AutoAWQ
AutoAWQ copied to clipboard
Quantitative model report wrong, RuntimeError: Expected all tensors to be on the same device
RuntimeError: Expected all tensors to be on the same device, but found at least two devices, cpu and cuda:0! (when checking argument for argument mat2 in method wrapper_CUDA_bmm)
from awq import AutoAWQForCausalLM
from transformers import AutoTokenizer
from transformers import AwqConfig, AutoConfig
import torch
model_path = ''
quant_path = ''
quant_config = { "zero_point": True, "q_group_size": 128, "w_bit": 4, "version": "GEMM" }
# Load model
model = AutoAWQForCausalLM.from_pretrained(
model_path,
# trust_remote_code=True,
low_cpu_mem_usage=True,
use_cache=False,
# device_map='cuda:0',
# torch_dtype=torch.float16,
)
tokenizer = AutoTokenizer.from_pretrained(model_path, trust_remote_code=True)
model.quantize(tokenizer, quant_config=quant_config)
model.save_quantized(quant_path)
tokenizer.save_pretrained(quant_path)
print(f'Model is quantized and saved at "{quant_path}"')
reduce transformers verison
the same problem. version 0.2.6 installs transformers 4.43.3 which gives an error during quantization. In this case, it is the quantization code that does not work, but the inference code works fine. Tested on two different machines. It is solved by reinstalling transformers version 4.42.4
It should not be like this @casper-hansen
The default loading of the model in transformers seems to have changed recently. For now, you can just use device_map when needed.
This also did not help in my case. I quantize the 70b model on one A100 and with default settings this used to happen normally. With new version autoawq and transformers If I specify the device map on the CPU, then another error appears
Traceback (most recent call last):
File "/home/jupyter/training/to_awq.py", line 17, in <module>
model.quantize(tokenizer, quant_config=quant_config)

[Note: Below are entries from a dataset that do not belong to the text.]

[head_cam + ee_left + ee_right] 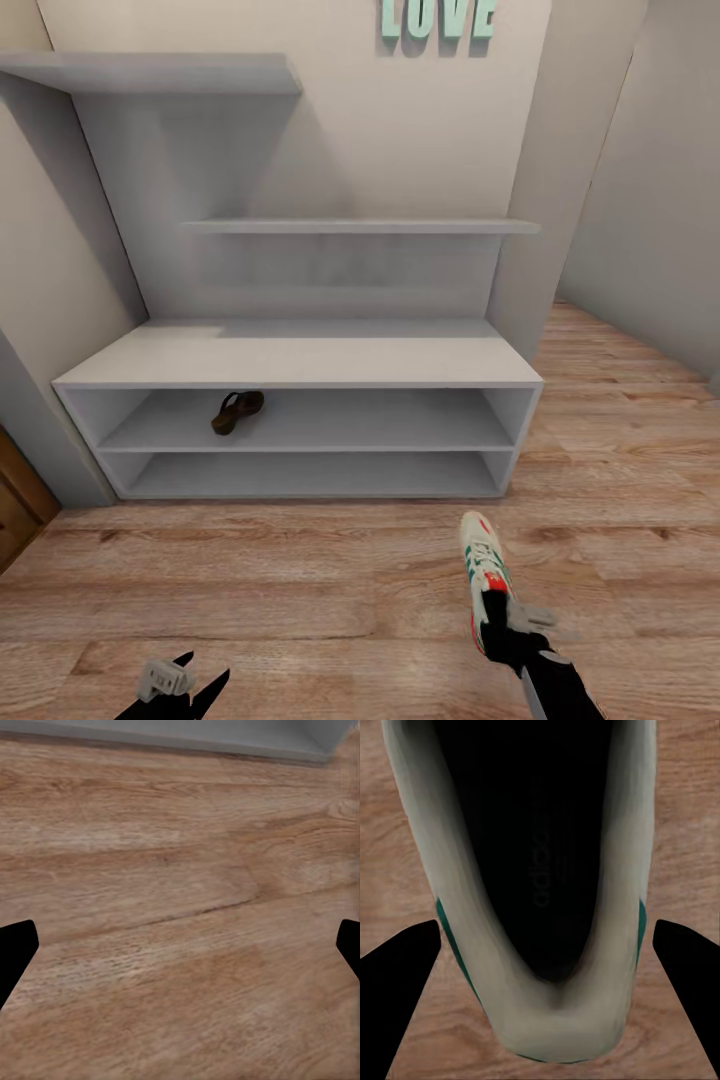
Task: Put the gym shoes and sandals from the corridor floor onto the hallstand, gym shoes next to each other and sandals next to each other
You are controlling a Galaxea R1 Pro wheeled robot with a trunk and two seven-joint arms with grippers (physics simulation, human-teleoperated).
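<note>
Right fingers [497, 618] around gym shoe [484, 560]

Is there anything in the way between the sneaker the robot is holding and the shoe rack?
Nothing visible. Bare floor lies between the gym shoe at the right gripper and the hallstand. One sandal sits in the upper compartment toward the left; the rest looks free.

Matt pale hallstand [300, 362], wood-grain corridor floor [300, 590], smooth off-white gym shoe [484, 565], brown leathery sandal [236, 411].
</note>
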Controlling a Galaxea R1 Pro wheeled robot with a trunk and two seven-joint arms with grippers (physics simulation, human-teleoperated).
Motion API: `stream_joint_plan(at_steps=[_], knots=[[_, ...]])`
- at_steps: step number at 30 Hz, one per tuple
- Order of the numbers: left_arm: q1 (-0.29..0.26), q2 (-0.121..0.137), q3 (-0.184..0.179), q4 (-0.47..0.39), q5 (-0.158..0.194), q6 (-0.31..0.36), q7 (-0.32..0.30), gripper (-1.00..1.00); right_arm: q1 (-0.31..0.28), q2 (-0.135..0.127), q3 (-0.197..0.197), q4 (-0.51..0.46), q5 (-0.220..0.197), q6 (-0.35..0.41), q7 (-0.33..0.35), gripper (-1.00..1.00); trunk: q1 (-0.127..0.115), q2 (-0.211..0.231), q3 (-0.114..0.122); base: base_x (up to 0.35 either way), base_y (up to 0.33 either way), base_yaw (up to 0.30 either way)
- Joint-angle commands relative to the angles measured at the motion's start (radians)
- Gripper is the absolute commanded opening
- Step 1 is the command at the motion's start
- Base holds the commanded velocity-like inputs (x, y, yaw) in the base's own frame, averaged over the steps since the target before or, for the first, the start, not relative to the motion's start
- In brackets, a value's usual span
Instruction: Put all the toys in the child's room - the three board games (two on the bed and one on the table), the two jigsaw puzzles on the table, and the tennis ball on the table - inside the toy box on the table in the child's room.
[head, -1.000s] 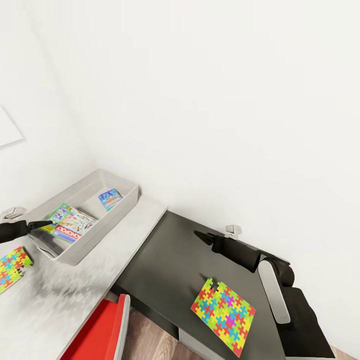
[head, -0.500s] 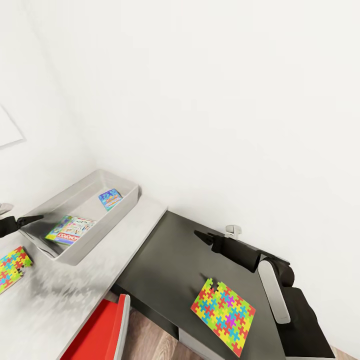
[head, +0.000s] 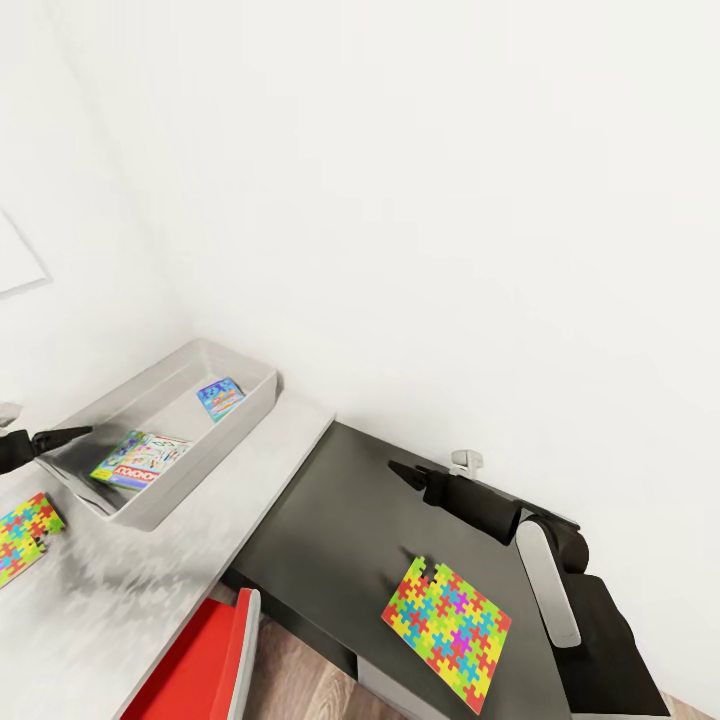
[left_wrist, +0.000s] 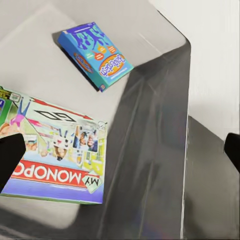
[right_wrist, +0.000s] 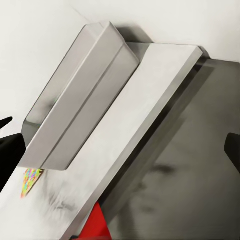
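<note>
The light grey toy box (head: 243, 422) stands on the white-grey table (head: 255, 475) against the wall. Two board games lie flat inside it: a Monopoly box (head: 140, 460) and a smaller blue box (head: 221, 397), also seen as the Monopoly box (left_wrist: 55, 155) and the blue box (left_wrist: 92, 52). My left gripper (head: 70, 434) hovers open over the toy box's near-left end, its fingers wide apart with nothing between them. One jigsaw puzzle (head: 22, 538) lies on the table at the left, another jigsaw puzzle (head: 447, 620) on the dark side unit. My right gripper (head: 402, 468) is open above that unit. The tennis ball is out of view.
The dark grey side unit (head: 340, 520) adjoins the table's right end, lower than it. A red chair (head: 205, 660) stands in front of the table. White walls close off the far side. Wood floor (head: 300, 690) shows below.
A second ago my left gripper held the Monopoly box tilted over the toy box. It let go, the box now lies flat inside, and the gripper drew back to the left.
</note>
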Motion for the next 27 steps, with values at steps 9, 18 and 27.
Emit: stream_joint_plan(at_steps=[9, 18, 27], knots=[[0.004, 0.054, -0.002, 0.014, -0.003, 0.009, -0.277, 1.00, -0.001, 0.001, -0.003, 0.000, -0.008, 0.008, 0.007, 1.00, 0.000, -0.001, -0.001, 0.000, 0.000, 0.000], [0.016, 0.099, -0.001, 0.179, 0.000, -0.012, -0.400, 1.00, 0.001, 0.001, -0.003, -0.002, -0.010, 0.008, 0.008, 1.00, 0.000, -0.001, 0.006, 0.000, 0.000, 0.000], [0.017, 0.121, -0.001, 0.350, 0.004, -0.082, -0.400, 1.00, 0.001, 0.002, 0.000, -0.001, -0.006, -0.013, 0.008, 1.00, 0.000, -0.001, 0.012, 0.000, 0.000, 0.000]])
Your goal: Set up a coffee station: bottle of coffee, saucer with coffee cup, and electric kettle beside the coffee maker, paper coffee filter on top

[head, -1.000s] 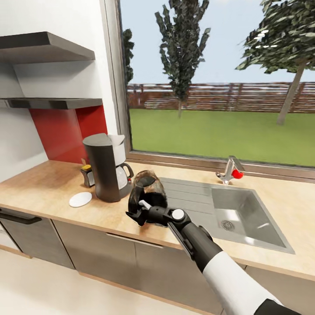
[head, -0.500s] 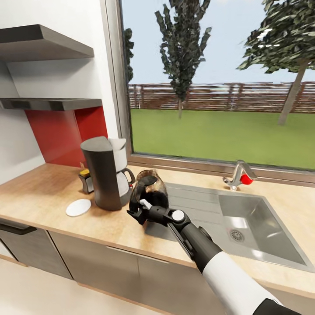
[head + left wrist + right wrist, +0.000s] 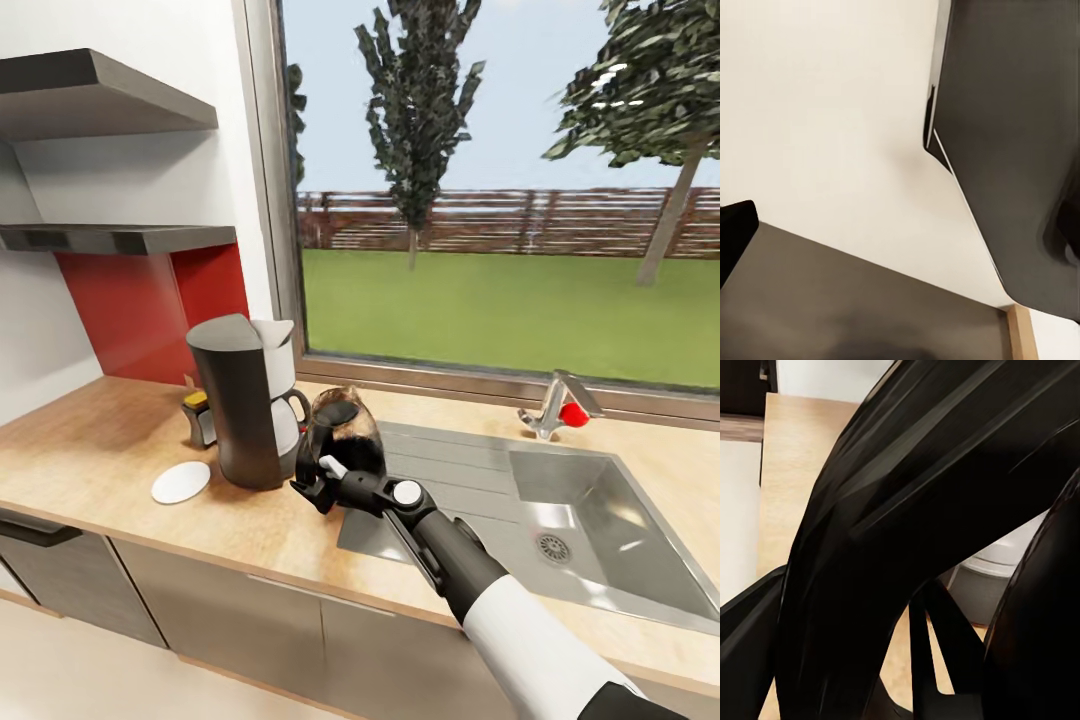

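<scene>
Right arm: stretched forward and leftward from lower right, wrist level. Right tool (image 3: 318, 482): pinching the black handle of the clear glass domed electric kettle (image 3: 345, 440), which sits just beside the tall dark-grey cylindrical coffee maker (image 3: 240, 400) over the tan wood-look surface (image 3: 100, 440). Left tool: state cannot be told.

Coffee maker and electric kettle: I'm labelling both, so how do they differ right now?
The coffee maker is a tall matte dark-grey cylinder; the electric kettle is a much shorter clear glass dome with a black lid. The coffee maker stands free on the kitchen countertop; the kettle is gripped at its handle by the right gripper, beside the coffee maker. Both are upright.
</scene>
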You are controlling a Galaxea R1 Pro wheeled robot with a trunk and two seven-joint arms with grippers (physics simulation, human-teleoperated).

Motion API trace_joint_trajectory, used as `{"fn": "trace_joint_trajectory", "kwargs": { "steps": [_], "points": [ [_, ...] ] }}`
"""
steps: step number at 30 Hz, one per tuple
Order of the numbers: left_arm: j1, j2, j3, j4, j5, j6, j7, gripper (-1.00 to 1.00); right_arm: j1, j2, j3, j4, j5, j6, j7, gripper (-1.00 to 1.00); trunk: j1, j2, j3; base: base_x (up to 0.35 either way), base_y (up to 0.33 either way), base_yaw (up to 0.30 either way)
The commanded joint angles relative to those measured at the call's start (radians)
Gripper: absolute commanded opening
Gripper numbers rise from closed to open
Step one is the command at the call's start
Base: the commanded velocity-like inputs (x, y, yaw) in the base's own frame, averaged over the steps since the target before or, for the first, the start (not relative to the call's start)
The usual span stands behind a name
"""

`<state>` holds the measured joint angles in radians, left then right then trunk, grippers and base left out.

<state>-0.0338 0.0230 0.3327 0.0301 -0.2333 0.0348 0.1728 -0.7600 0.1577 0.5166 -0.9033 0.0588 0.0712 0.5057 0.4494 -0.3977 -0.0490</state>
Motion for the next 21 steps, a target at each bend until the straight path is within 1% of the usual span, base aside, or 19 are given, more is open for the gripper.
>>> {"fn": "trace_joint_trajectory", "kwargs": {
  "steps": [1,4,7,10,16,21],
  "points": [
    [-0.001,0.0,0.007,0.002,-0.011,0.001,0.004,1.0,-0.001,0.0,-0.001,-0.002,0.002,0.005,0.004,-1.0,0.001,-0.002,-0.002,0.003,0.002,0.0],
    [-0.001,-0.001,0.007,0.002,-0.011,0.002,0.004,1.0,-0.001,0.0,-0.002,0.004,0.002,0.004,0.004,-1.0,0.001,-0.002,-0.002,0.0,0.0,0.0],
    [-0.001,-0.001,0.008,0.002,-0.011,0.002,0.004,1.0,-0.001,0.001,-0.001,0.046,0.0,0.0,0.004,-1.0,0.001,-0.002,-0.002,0.0,0.0,0.0],
    [-0.001,0.0,0.008,0.002,-0.011,0.002,0.004,1.0,-0.001,0.002,-0.001,0.072,0.001,-0.047,0.004,-1.0,0.001,-0.002,-0.002,0.0,0.0,0.0],
    [-0.001,0.0,0.008,0.002,-0.011,0.002,0.005,1.0,-0.001,0.003,-0.001,0.091,0.003,-0.065,0.003,-1.0,0.001,-0.002,-0.002,0.0,0.0,0.0],
    [-0.001,0.0,0.008,0.002,-0.011,0.002,0.005,1.0,-0.001,0.003,-0.001,0.095,0.003,-0.066,0.003,-1.0,0.001,-0.002,-0.002,0.07,0.137,0.0]
  ]
}}
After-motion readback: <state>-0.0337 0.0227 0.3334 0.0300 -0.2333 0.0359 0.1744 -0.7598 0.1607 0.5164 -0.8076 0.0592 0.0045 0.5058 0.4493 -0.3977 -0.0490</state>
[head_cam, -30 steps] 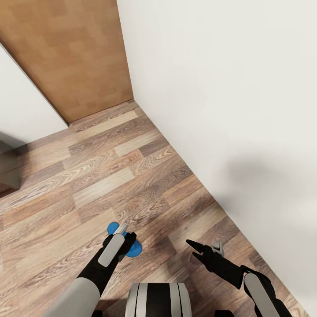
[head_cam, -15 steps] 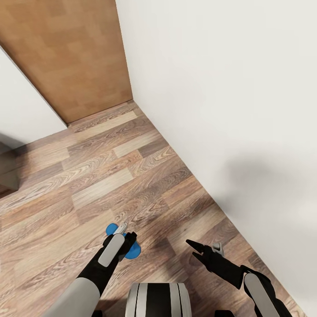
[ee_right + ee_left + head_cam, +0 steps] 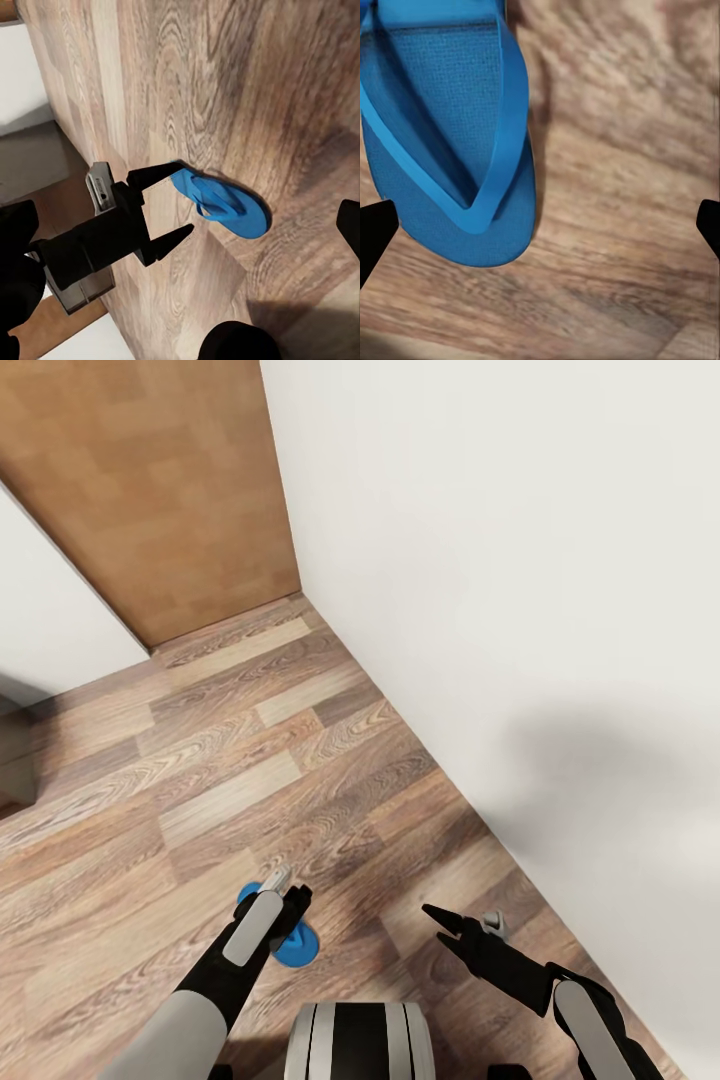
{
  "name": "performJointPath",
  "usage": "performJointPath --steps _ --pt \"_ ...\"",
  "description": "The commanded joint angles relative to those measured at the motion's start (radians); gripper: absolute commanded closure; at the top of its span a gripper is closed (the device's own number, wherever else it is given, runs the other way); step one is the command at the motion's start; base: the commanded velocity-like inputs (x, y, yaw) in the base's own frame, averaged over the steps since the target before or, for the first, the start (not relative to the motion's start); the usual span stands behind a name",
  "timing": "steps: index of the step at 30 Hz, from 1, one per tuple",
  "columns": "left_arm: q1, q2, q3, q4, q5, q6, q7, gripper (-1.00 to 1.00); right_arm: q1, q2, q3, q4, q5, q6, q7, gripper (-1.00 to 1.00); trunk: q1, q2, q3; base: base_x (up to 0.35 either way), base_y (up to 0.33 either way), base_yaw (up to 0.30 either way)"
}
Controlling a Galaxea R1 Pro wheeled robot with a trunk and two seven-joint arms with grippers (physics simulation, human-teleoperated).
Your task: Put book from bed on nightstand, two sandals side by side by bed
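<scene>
A bright blue sandal [image 3: 296, 949] lies flat on the wood-plank floor, strap up [image 3: 442, 150]. My left gripper [image 3: 288, 891] hovers just above it, open, one fingertip over the sandal's edge and the other over bare floor. From the right wrist view, the left gripper [image 3: 182, 199] has its fingers spread over the heel end of the sandal [image 3: 225, 206]. My right gripper [image 3: 433, 925] is open and empty above the floor near the white wall. The book, the bed and the nightstand are out of view.
A white wall [image 3: 500, 560] runs close along the right, meeting a brown wooden door [image 3: 150, 490] at the far corner. Part of a dark piece of furniture [image 3: 12, 780] shows at the left edge. My trunk [image 3: 355, 1040] is at the bottom.
The whole view has shifted slightly, so the floor and the sandal slide toward the bottom of the picture. Both arms hold the same pose, and the sandal stays on the floor.
</scene>
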Motion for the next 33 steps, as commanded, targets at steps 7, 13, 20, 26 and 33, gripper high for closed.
performJointPath --steps 7,13,20,26,33 --pt "0.000 0.000 -0.001 -0.002 0.003 0.001 0.004 -1.00 0.000 0.000 -0.001 0.001 0.000 0.006 0.003 -1.00 0.000 0.000 -0.001 0.026 0.000 0.000" --pt "0.000 0.000 0.000 -0.002 0.003 -0.001 0.006 -1.00 0.000 0.000 0.012 0.001 0.000 0.006 0.002 -1.00 0.000 0.000 -0.001 0.002 0.000 0.000" --pt "0.000 0.000 0.001 -0.002 0.003 -0.106 0.063 -1.00 0.000 0.000 0.016 0.000 0.000 0.006 0.002 -1.00 0.000 0.000 -0.001 0.000 0.000 0.000" --pt "0.000 0.000 0.000 -0.003 0.003 -0.146 0.112 -1.00 0.000 0.000 0.016 0.000 0.000 0.006 0.003 -1.00 0.000 0.000 -0.001 0.000 0.000 0.000" --pt "0.000 0.000 -0.001 -0.002 0.005 -0.147 0.111 -1.00 0.000 0.000 0.016 0.000 0.000 0.006 0.003 -1.00 0.000 0.000 -0.001 0.000 0.000 0.000"
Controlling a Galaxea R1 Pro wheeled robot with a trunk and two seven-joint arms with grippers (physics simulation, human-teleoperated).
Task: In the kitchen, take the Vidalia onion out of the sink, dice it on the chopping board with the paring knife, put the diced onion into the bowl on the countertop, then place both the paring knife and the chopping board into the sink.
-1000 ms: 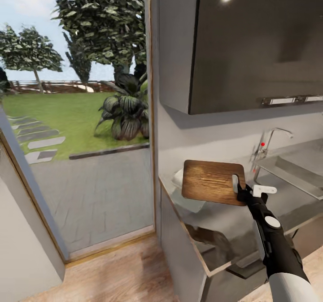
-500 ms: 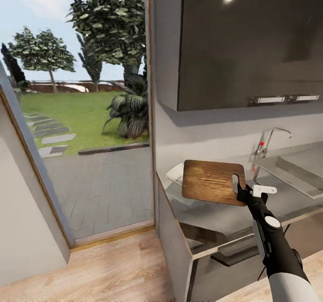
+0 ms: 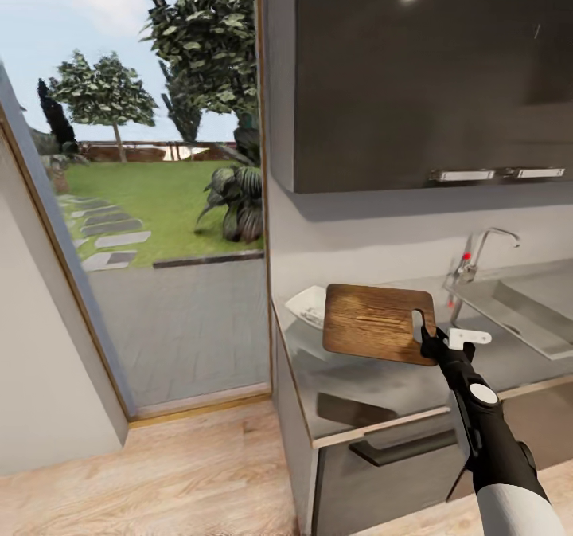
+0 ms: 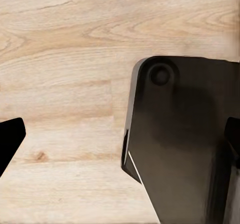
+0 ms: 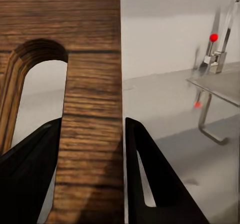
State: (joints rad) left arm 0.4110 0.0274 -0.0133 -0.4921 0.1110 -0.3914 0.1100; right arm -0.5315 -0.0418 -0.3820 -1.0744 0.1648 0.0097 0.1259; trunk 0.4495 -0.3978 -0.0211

File "/home/administrator/miniconda3/envs/lmdeploy/lib/python3.10/site-packages/torch/nn/modules/module.py", line 1709, in __getattr__
raise AttributeError(f"'{type(self).__name__}' object has no attribute '{name}'")
AttributeError: 'LlamaForCausalLM' object has no attribute 'quantize'. Did you mean: 'dequantize'?
And if I specify the device map on the GPU - OOM
As indicated above, the problem is solved by downgrading the transformers, for me this is not a problem, but it seems that for general use this is not normal
Similar issue with following environments:
transfermers 4.42.4
AutoAWQ 0.2.6+cu118
AutoAWQ_Kernels 0.0.6+cu118
loading with device_map auto
model = AutoAWQForCausalLM.from_pretrained(config.model_path, device_map="auto", safetensors=True)
error solved by specifying device
RuntimeError: Expected all tensors to be on the same device, but found at least two devices, cuda:0 and cuda:1!
But what if the model is larger than 80GB(e.g. qwen2-72b)?
convert meta-llama/Meta-Llama-3.1-70B-Instruct transformers must be upgraded to 4.43.x. When I use 4.43.3, I get the same error.
@billvsme I'm using meta-llama/Meta-Llama-3.1-70B-Instruct and i got the same error even i tried transformers==4.43.3 and 4.44.0. do i need to specify my entire env?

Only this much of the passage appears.